Aim of the task – Lines in the listing below may contain the word "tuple". State how many do, and nothing more.

──────── Source data

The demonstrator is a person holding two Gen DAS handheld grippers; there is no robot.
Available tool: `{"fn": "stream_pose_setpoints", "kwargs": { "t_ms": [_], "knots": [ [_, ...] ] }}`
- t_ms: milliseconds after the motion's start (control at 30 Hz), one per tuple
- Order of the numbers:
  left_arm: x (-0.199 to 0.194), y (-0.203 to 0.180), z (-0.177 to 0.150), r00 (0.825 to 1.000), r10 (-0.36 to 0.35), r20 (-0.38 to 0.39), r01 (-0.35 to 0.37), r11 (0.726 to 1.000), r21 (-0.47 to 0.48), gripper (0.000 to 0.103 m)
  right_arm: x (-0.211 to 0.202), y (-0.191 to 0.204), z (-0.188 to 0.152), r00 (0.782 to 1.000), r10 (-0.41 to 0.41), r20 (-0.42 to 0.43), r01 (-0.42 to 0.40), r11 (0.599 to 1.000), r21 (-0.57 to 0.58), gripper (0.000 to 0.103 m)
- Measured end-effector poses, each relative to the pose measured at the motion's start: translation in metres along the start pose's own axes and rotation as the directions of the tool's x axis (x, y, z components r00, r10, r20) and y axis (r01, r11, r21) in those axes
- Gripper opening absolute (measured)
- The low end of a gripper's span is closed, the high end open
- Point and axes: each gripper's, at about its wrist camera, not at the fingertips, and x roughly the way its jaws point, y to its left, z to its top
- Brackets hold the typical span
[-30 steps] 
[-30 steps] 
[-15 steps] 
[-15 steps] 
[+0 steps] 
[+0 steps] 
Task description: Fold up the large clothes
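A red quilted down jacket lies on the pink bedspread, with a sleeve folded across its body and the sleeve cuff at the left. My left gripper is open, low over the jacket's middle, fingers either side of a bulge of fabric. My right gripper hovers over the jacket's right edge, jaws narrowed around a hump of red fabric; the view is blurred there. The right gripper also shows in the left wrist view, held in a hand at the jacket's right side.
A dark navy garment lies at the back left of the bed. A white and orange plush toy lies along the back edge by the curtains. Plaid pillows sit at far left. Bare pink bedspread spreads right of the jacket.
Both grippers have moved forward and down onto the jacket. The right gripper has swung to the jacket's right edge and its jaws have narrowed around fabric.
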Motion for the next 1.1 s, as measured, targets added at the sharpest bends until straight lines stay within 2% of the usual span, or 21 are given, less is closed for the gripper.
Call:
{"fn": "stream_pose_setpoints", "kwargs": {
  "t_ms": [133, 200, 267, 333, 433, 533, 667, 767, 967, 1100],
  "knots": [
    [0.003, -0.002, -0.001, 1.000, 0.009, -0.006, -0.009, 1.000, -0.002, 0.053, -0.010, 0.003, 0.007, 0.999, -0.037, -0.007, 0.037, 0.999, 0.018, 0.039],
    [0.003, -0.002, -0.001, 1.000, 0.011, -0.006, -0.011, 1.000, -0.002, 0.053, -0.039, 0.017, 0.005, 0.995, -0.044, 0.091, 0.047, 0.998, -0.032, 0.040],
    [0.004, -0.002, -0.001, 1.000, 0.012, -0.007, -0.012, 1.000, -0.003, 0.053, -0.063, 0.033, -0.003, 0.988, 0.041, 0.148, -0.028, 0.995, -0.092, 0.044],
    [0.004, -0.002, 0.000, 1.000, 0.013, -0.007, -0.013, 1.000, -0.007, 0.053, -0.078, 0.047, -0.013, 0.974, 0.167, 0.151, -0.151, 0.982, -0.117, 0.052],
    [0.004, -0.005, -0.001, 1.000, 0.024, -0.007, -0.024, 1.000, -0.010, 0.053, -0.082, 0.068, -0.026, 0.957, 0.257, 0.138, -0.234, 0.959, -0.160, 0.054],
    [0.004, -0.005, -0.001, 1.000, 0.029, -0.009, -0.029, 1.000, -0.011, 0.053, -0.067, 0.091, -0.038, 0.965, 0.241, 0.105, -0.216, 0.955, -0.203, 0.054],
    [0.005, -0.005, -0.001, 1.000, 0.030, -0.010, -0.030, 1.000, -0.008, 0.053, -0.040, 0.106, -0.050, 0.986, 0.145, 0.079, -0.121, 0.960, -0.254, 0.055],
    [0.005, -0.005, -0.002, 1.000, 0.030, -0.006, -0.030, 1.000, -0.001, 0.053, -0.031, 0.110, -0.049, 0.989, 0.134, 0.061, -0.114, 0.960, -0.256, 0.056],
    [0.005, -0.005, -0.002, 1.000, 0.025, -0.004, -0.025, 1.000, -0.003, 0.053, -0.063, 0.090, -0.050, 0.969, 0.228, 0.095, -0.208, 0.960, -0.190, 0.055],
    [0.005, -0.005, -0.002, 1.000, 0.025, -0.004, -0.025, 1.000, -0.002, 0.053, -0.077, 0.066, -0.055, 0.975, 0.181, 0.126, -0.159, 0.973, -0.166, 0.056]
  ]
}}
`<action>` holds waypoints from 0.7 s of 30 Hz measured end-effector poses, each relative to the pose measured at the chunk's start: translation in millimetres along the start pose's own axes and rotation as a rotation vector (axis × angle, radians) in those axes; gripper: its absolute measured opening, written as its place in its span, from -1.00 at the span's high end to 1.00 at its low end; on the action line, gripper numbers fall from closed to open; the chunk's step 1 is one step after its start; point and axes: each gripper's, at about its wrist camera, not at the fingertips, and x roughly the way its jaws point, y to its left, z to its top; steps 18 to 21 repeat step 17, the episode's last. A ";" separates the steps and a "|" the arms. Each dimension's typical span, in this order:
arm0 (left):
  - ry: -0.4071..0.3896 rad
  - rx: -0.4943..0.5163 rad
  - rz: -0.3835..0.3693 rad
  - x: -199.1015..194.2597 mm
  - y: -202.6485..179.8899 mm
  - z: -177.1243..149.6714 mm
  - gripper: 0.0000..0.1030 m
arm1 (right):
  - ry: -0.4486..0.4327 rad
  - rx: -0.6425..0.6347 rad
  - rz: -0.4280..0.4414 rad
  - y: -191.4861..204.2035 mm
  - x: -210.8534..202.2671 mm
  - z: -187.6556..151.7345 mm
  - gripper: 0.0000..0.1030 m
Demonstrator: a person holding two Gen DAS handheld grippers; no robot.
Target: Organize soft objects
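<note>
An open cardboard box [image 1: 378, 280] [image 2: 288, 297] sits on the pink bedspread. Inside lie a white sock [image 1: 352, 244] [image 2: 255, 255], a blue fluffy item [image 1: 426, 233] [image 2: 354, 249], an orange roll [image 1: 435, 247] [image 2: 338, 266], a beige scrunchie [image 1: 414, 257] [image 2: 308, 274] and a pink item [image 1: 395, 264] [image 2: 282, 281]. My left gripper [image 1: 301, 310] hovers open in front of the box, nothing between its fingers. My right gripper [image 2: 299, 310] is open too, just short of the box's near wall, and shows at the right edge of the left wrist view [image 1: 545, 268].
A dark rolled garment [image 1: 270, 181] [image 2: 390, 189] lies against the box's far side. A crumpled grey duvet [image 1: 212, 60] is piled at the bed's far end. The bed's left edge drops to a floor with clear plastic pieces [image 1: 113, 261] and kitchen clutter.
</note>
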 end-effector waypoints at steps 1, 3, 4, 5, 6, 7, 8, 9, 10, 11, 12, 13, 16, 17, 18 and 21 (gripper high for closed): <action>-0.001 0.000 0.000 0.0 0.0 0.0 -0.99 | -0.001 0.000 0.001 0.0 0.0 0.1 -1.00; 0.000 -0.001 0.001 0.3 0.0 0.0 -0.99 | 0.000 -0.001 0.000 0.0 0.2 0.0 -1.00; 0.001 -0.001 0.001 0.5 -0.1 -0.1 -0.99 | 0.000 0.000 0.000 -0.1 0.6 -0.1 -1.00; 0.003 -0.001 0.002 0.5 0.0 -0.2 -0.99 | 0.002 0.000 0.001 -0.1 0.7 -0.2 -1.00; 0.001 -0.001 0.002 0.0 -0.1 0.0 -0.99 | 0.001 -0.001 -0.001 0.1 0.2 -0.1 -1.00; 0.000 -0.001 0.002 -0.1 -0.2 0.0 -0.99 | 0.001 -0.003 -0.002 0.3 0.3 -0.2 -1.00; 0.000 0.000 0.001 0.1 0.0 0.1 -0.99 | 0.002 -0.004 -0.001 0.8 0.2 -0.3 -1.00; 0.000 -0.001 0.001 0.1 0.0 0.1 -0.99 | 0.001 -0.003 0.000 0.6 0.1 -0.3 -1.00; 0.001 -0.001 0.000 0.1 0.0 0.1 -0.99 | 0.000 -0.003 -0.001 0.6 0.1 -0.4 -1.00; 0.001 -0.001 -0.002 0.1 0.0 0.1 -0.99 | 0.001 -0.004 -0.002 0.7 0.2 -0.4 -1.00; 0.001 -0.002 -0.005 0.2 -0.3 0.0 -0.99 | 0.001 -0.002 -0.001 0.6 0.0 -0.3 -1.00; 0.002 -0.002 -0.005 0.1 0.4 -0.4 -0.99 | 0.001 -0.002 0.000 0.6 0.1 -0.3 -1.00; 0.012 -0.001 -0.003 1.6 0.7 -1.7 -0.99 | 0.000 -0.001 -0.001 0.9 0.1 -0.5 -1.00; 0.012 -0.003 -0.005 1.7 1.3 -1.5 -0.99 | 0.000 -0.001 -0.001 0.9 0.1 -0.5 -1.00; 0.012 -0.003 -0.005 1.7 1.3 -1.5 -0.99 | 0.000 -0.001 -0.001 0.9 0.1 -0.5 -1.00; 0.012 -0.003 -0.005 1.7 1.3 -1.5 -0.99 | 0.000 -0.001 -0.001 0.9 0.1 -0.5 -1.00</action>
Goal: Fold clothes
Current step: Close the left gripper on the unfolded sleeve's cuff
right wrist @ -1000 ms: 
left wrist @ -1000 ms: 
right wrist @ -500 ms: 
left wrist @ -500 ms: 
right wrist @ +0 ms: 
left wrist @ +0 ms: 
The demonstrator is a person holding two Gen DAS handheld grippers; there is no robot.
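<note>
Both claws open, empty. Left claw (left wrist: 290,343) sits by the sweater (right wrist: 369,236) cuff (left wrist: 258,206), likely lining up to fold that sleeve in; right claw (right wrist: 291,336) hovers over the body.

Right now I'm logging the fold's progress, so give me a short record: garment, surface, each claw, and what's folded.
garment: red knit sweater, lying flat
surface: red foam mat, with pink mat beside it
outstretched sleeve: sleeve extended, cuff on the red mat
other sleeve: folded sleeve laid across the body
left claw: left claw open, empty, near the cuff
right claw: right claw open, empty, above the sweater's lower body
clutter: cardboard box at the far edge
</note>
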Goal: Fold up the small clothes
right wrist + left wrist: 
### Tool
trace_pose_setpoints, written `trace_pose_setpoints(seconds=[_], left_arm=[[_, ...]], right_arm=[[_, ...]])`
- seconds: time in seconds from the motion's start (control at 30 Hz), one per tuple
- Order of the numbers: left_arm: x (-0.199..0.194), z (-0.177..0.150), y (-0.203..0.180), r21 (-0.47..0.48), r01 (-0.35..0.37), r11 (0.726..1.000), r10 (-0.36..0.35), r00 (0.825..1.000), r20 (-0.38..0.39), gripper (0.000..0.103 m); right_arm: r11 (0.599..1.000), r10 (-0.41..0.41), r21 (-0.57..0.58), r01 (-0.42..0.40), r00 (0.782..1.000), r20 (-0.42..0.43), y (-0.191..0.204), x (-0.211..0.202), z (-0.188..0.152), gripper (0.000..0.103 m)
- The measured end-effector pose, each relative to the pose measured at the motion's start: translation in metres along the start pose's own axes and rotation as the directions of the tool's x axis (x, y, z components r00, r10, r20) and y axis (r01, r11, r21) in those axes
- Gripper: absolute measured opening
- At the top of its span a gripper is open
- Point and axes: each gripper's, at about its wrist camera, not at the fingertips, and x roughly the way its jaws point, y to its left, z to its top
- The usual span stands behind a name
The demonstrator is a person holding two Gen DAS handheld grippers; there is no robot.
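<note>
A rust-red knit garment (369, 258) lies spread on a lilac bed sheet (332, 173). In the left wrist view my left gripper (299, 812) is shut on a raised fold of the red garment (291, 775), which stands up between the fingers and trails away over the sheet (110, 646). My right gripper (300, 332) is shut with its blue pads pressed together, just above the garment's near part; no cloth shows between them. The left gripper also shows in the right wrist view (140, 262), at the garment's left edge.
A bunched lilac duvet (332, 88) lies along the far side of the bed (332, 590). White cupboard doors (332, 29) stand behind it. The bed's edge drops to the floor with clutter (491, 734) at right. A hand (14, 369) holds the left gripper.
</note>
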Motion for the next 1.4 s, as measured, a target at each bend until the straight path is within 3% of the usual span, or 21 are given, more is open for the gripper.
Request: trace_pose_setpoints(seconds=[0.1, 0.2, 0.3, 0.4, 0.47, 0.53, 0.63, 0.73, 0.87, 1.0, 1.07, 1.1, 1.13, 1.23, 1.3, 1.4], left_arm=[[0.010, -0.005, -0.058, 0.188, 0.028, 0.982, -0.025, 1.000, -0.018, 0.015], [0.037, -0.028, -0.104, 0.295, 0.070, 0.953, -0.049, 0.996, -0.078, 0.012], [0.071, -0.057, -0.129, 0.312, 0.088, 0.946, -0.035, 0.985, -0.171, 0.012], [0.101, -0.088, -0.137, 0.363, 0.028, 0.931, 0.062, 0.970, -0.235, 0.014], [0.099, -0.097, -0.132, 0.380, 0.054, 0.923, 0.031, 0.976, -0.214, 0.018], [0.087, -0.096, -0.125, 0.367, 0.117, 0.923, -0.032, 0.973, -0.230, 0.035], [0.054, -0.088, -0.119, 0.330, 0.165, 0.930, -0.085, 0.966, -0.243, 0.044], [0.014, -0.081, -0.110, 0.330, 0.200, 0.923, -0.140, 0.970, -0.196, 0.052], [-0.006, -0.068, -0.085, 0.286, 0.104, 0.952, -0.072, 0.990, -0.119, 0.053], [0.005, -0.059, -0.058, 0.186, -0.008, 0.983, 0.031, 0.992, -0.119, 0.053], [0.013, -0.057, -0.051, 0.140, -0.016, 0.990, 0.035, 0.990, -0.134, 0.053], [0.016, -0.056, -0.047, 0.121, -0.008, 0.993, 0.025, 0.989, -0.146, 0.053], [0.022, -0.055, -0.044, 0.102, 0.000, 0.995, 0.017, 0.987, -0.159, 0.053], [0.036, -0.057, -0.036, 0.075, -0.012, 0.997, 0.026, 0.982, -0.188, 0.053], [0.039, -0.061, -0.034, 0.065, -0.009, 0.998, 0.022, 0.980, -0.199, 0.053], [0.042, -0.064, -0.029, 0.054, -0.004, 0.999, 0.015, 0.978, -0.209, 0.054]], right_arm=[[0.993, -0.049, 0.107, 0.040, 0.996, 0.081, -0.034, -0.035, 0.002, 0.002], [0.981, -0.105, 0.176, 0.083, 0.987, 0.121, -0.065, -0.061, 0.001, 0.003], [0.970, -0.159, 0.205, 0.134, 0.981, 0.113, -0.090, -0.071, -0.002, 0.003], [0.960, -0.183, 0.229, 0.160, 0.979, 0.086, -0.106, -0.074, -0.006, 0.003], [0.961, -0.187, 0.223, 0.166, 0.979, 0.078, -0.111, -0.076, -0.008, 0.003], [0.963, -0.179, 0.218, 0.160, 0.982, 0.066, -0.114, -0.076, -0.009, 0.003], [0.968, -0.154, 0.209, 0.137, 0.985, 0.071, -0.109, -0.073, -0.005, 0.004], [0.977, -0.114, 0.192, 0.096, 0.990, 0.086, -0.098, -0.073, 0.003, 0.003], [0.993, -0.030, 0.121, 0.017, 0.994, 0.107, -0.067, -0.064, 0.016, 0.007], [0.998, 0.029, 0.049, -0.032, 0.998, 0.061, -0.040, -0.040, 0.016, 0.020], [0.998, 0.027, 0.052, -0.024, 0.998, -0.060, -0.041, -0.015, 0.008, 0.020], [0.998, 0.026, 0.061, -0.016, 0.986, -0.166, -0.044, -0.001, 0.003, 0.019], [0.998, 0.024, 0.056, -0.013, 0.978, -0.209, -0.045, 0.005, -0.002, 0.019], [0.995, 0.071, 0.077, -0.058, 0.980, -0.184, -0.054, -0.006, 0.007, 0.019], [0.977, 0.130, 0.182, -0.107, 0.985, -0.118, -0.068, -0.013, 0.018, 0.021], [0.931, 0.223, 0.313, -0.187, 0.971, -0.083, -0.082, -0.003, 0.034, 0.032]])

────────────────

Answer for the task – 2